About this exercise - From the listing below, copy out every line where the word "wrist" appears.

Data for analysis -
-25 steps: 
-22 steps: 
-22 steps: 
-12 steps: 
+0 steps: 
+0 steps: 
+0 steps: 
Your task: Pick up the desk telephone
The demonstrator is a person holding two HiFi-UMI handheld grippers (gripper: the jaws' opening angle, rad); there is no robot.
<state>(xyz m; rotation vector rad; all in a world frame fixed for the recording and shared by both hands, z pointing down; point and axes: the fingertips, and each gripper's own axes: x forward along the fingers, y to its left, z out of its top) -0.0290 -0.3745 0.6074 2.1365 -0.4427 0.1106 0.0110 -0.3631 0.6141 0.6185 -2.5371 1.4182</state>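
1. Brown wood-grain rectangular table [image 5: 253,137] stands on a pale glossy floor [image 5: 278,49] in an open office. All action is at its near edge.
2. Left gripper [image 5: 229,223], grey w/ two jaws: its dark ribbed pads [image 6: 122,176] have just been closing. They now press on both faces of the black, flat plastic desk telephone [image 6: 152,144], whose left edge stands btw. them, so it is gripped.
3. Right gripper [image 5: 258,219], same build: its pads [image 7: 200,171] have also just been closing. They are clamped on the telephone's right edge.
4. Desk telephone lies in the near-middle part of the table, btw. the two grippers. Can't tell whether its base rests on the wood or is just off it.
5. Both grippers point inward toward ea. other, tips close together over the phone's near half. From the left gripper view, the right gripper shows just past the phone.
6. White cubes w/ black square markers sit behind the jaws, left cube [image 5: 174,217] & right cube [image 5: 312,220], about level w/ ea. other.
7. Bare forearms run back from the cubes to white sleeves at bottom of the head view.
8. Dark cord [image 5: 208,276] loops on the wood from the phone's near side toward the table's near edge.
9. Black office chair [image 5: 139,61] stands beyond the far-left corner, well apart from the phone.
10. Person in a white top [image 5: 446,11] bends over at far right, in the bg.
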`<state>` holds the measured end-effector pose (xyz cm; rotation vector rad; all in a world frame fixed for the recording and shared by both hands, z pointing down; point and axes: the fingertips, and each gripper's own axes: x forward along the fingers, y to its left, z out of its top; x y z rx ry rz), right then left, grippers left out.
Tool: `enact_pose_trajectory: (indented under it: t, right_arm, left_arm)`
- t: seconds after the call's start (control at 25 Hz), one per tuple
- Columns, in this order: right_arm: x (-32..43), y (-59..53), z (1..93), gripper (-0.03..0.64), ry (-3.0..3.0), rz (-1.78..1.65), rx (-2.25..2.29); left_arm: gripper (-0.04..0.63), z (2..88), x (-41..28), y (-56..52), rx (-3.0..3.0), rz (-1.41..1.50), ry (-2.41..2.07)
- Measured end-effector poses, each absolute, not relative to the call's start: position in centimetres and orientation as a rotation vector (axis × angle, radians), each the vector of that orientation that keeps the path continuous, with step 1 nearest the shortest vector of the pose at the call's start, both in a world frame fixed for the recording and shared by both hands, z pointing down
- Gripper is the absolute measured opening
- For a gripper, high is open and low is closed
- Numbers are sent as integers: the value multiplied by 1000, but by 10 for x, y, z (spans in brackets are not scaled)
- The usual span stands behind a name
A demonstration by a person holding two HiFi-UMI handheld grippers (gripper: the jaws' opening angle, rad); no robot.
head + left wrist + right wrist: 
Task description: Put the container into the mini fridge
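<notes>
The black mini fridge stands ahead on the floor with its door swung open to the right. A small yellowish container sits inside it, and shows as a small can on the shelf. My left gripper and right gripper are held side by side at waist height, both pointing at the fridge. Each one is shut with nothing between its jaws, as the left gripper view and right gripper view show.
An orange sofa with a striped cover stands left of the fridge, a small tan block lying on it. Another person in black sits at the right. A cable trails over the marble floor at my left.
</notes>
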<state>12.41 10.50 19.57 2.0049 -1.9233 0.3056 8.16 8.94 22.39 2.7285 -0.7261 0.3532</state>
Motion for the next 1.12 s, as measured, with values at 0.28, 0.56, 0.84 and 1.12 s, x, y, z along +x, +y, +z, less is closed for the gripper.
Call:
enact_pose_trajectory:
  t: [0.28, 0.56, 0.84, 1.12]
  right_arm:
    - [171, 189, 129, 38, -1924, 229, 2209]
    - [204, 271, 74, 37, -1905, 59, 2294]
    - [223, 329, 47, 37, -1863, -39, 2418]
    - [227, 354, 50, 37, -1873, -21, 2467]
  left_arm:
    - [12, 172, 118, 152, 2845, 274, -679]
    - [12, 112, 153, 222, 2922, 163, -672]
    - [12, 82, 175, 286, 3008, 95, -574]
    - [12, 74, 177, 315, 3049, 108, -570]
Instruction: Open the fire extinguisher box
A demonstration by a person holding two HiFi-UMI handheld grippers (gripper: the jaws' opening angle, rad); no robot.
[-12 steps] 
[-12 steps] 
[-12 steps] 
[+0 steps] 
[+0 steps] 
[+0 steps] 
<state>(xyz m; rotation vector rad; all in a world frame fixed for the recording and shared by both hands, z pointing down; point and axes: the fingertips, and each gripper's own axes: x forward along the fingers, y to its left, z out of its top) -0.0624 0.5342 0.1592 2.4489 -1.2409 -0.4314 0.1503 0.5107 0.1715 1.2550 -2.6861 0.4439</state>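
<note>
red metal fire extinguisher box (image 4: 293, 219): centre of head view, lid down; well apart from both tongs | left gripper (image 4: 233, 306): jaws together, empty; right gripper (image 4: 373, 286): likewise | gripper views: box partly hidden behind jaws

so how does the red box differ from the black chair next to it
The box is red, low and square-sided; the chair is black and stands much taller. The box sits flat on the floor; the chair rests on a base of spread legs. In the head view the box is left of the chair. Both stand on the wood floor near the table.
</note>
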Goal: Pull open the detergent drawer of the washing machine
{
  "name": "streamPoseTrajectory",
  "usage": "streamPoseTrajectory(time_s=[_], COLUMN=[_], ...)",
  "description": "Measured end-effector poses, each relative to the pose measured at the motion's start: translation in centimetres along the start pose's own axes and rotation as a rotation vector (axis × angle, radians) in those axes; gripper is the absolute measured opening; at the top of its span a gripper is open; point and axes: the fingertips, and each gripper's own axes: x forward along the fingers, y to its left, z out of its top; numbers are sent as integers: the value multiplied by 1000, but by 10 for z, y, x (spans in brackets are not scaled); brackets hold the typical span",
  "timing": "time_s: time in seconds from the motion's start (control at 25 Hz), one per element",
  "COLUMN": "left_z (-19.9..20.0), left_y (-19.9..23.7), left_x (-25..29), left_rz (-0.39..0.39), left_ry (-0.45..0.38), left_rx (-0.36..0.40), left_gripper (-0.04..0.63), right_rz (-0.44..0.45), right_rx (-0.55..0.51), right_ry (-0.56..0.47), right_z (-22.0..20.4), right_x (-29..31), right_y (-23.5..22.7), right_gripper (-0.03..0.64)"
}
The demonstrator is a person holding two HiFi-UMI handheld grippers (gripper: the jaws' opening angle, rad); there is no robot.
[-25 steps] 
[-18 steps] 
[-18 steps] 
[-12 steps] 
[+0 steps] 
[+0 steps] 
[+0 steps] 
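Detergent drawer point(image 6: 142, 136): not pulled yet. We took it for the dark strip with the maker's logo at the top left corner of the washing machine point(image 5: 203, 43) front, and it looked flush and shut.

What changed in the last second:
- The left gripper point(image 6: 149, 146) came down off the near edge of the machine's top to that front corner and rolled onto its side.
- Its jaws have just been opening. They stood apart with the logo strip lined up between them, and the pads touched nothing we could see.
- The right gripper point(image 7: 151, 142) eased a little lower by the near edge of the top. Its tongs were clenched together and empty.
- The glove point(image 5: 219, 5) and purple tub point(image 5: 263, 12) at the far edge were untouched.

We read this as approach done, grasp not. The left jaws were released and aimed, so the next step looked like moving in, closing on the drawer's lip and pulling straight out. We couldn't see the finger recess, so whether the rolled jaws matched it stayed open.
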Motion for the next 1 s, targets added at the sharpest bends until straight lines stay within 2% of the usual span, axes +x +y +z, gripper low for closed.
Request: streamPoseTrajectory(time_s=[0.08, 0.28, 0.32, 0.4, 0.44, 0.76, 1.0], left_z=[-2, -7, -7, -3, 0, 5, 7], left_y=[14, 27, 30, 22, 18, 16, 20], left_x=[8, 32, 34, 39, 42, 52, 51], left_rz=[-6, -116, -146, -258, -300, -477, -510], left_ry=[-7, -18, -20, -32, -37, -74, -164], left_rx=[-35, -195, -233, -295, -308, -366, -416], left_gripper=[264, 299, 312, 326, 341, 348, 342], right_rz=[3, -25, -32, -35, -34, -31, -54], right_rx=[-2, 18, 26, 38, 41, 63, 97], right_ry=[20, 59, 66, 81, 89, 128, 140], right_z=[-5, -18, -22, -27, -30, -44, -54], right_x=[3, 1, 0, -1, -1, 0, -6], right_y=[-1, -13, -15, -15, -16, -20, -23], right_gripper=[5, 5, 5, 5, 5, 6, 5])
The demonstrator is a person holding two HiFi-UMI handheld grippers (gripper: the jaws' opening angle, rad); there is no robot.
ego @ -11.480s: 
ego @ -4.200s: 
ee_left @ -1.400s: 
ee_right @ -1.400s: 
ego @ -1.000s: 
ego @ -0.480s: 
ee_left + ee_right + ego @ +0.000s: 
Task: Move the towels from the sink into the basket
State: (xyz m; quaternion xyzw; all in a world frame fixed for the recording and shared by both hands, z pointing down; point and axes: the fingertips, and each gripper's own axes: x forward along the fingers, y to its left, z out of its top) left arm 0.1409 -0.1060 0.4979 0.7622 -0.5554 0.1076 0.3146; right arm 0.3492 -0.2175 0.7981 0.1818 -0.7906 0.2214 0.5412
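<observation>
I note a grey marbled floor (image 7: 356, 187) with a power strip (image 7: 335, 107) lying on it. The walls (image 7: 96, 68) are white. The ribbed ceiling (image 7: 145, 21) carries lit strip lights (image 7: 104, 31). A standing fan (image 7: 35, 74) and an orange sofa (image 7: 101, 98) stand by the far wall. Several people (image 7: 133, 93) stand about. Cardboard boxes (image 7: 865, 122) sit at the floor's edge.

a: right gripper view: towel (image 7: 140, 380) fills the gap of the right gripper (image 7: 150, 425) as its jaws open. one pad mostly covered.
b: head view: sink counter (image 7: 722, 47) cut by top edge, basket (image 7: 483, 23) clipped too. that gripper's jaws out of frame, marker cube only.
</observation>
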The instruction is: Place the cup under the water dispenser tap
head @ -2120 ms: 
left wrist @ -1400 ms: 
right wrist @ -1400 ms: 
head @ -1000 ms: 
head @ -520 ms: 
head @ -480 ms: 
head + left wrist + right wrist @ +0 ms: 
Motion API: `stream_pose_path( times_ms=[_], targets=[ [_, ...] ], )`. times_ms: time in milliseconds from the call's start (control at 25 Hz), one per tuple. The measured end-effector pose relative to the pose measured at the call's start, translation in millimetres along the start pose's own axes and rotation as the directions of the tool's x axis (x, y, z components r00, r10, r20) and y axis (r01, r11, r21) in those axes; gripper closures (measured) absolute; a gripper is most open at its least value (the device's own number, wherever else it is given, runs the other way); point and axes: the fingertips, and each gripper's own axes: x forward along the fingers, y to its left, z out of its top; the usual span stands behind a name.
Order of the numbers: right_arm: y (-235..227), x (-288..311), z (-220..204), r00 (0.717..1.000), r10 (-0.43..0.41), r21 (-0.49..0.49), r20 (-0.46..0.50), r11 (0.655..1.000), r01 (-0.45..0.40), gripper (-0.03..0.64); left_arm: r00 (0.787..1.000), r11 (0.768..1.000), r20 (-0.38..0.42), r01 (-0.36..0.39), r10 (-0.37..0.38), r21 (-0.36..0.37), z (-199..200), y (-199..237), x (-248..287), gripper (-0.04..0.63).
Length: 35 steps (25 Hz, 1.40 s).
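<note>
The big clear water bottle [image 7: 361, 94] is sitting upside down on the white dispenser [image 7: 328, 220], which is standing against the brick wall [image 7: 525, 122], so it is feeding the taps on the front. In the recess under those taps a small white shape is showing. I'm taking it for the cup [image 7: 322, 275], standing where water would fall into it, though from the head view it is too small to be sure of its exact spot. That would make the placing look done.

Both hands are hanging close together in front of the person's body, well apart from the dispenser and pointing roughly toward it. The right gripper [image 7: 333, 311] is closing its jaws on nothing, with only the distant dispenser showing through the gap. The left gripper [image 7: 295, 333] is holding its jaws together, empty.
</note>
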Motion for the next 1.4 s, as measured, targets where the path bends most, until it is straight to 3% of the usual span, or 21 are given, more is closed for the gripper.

Answer to this task -
head + left wrist + right wrist: 
left wrist @ -1400 ms: 
right wrist @ -1400 ms: 
head + left wrist + right wrist @ +0 ms: 

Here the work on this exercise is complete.